Faudrait qu'on attrape nos dirigeants de CISSS par le collet et qu'on leur dise: on se souvient des crises récentes, de nos vieux pris en otages dans un régime inefficace, souffrant, mourant seuls dans ces résidences et CHSLD. On aurait dû en savoir davantage, et plus vite. Alors si des personnes en perte d'autonomie cognitive ou physique sont de nouveau en danger dans des résidences qu'il faut «accompagner» pour assurer la qualité des services, des soins et leur sécurité, criez-le sur tous les toits.

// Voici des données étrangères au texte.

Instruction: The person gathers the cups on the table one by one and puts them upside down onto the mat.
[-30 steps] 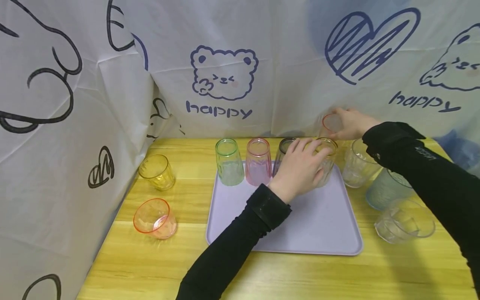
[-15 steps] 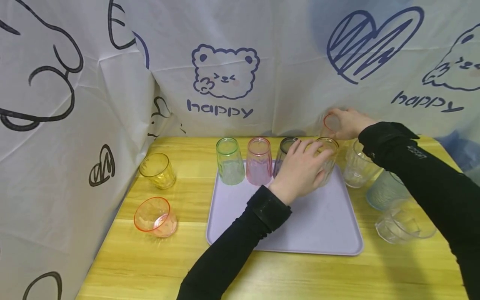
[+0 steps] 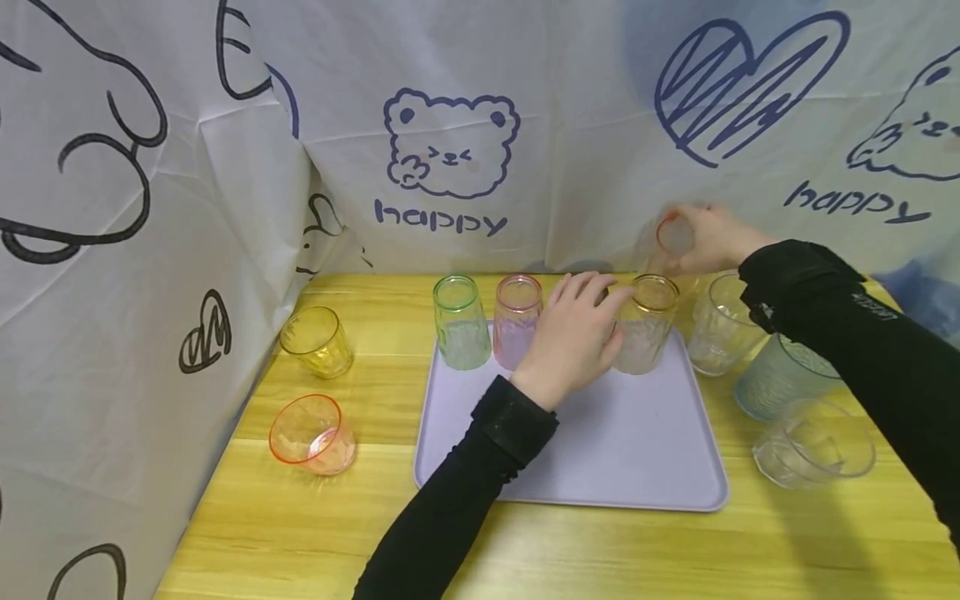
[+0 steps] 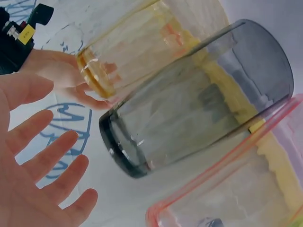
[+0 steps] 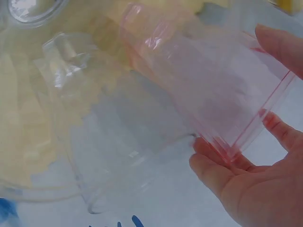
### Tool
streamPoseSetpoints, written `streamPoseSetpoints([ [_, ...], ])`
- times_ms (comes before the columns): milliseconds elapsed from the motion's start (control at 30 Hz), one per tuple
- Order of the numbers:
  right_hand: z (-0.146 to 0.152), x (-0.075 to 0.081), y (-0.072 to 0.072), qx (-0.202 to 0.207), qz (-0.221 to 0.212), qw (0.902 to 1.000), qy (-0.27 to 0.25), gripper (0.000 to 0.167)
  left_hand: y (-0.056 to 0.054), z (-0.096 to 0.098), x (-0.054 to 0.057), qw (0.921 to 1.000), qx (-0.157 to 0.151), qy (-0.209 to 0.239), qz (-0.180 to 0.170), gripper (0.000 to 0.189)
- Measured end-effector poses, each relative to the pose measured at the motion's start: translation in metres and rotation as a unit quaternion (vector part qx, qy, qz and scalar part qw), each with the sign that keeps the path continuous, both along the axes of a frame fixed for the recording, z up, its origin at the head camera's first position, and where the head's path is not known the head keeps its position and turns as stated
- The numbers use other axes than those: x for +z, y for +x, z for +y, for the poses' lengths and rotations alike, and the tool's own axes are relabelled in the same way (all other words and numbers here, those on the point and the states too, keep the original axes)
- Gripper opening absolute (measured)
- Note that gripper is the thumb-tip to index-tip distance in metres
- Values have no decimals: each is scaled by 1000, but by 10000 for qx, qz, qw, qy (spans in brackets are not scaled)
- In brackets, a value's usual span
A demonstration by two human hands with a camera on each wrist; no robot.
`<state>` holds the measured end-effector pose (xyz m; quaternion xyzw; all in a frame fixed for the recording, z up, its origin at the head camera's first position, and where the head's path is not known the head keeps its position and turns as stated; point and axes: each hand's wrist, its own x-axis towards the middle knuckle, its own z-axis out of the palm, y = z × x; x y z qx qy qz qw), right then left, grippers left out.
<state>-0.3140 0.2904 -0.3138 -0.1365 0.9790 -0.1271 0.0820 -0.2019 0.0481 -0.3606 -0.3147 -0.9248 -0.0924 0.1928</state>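
We've got a yellow worktop [image 3: 352, 537] here, lilac tray [image 3: 637, 454] on it, printed white sheet [image 3: 592, 125] hanging behind! Our right hand [image 3: 716, 237] grips the reddish cup [image 5: 213, 80] back by the sheet; our left hand [image 3: 572, 337], fingers spread, gripping nothing, sits beside the grey cup [image 4: 189, 111].

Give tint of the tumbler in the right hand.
Pale pink, with redder edges. The right wrist view shows that tumbler best.

The left grip [image 3: 572, 337] nearly hides the grey glass [image 4: 194, 106] from the head camera.
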Motion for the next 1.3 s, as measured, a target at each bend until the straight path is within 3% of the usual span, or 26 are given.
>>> streamPoseSetpoints([
  [333,1,35,15,-173,415,9980,-434,84,-1,-21,7,9967,-45,777,250,39],
  [500,-1,56,28,-180,861,9931,-776,82,0,-32,9,9915,25,1164,588,36],
  [633,-5,68,44,-334,1191,9842,-1265,81,2,-39,10,9860,7,1558,598,36],
  [767,-12,73,60,-419,1599,9691,-1832,78,4,-46,12,9751,-121,2181,381,36],
  [933,-24,66,82,-459,2093,9407,-2629,76,7,-52,11,9519,-290,3044,207,36],
  [1067,-38,55,99,-622,2139,9074,-3565,76,10,-56,11,9280,-342,3701,252,38],
  [1167,-53,44,110,-632,2155,8772,-4243,77,12,-57,10,9065,-287,4201,315,40],
  [1300,-71,26,124,-439,1982,8192,-5364,74,16,-59,8,8721,-365,4879,121,46],
])
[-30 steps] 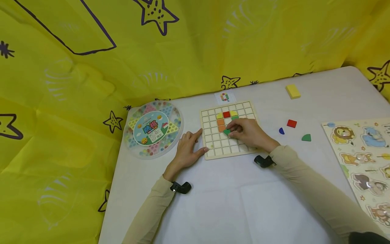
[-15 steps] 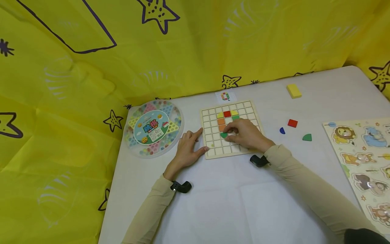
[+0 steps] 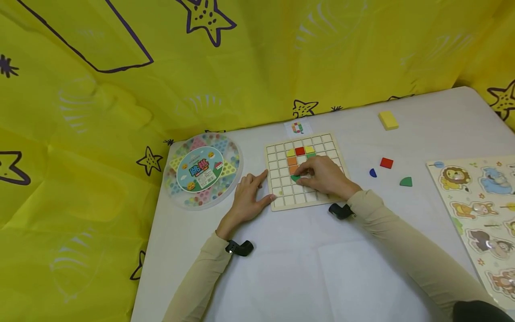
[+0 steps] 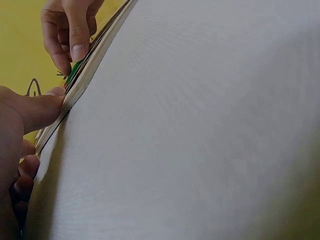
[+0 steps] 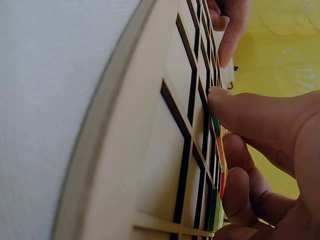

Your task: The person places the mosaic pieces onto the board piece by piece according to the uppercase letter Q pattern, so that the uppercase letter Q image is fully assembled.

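Observation:
A cream wooden grid board (image 3: 299,195) lies on the white table. Near its middle, my right hand (image 3: 327,175) pinches a green quarter-circle piece (image 3: 295,178) between thumb and fingers, right at a cell below two orange squares (image 3: 292,164). In the right wrist view the thumb (image 5: 250,110) presses on the green piece, which is partly hidden. Above sit a red square (image 3: 299,151) and two yellow corner pieces (image 3: 309,149); a green piece (image 3: 311,155) shows beside my right fingers. My left hand (image 3: 247,199) rests against the board's left edge, thumb and index finger extended onto it.
Behind the board lies a pattern card (image 3: 297,128). A round Chinese checkers box (image 3: 200,170) stands left. To the right are a yellow block (image 3: 388,120), red square (image 3: 386,163), blue half-circle (image 3: 373,172), green quarter-circle (image 3: 406,181) and an animal puzzle board (image 3: 474,214).
My right hand has moved slightly down and left, bringing the green piece into place below the orange squares. Over the last half second it hardly moves. The left hand stays put.

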A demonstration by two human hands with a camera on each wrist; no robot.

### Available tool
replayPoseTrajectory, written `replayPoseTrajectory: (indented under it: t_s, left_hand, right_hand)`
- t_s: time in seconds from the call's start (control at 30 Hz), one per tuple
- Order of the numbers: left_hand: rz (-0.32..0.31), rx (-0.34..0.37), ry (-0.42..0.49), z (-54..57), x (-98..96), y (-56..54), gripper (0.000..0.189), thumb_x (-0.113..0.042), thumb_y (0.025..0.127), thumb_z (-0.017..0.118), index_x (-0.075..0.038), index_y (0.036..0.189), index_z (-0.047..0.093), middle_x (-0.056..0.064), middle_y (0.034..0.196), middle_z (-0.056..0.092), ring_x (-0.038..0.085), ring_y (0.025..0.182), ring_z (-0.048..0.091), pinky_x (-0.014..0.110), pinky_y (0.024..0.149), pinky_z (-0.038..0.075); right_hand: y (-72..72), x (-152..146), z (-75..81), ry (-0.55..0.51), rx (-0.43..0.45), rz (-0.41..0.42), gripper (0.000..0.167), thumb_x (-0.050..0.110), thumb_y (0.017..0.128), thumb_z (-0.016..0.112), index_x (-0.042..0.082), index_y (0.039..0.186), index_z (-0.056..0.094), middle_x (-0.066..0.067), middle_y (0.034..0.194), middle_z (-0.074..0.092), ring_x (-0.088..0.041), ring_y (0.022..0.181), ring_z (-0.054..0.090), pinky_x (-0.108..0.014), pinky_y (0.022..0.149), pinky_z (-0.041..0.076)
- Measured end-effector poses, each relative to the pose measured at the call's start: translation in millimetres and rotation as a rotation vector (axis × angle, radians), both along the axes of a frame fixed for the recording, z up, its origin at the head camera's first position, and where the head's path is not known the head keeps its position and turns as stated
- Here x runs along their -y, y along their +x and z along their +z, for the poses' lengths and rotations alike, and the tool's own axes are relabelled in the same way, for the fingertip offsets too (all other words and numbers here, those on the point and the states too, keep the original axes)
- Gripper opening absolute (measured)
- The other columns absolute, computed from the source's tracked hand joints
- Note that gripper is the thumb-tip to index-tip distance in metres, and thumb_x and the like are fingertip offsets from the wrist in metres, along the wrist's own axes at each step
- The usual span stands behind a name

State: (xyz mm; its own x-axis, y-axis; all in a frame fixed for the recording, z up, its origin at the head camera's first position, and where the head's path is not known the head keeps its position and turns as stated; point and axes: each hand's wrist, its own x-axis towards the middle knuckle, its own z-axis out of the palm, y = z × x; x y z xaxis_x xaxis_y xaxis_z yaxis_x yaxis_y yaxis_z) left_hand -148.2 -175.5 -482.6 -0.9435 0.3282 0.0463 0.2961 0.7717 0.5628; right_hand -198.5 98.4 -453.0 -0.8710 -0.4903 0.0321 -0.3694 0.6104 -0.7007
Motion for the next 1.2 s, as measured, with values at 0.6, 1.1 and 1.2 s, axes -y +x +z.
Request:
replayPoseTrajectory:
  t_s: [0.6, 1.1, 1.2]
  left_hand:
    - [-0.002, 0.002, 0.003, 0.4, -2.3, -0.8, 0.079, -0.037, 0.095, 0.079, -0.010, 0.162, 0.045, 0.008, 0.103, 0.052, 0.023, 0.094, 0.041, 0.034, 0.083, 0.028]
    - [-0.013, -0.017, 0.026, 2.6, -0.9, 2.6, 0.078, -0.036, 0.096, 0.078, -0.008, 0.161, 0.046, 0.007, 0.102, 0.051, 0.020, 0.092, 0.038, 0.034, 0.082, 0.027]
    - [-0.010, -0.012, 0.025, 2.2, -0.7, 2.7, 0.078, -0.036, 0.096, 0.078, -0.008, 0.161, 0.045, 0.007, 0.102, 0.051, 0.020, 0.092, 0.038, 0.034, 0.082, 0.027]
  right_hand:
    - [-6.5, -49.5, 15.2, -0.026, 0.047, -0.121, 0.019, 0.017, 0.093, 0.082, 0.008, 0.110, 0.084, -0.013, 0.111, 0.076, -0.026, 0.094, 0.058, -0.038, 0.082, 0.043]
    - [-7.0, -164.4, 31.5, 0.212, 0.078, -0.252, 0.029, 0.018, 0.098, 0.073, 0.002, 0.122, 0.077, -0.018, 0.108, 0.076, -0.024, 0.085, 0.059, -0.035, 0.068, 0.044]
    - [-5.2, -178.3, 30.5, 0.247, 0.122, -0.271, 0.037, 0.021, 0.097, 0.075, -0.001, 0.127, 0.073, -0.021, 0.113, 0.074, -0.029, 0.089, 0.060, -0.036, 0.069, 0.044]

Convoquez la presse au lieu de la fuir. L'État et ses organismes doivent protéger avant tout les citoyens, les aînés en particulier, et non les entreprises et les établissements à qui l'on a confié, en partie ou en tout, leur garde.

Si ce n'est que pour obliger le groupe Katasa à honorer l'engagement proclamé dans son site Internet: «Chez KATASA, nous avons vos intérêts à cœur et nous traitons chacun comme un membre précieux de notre famille.»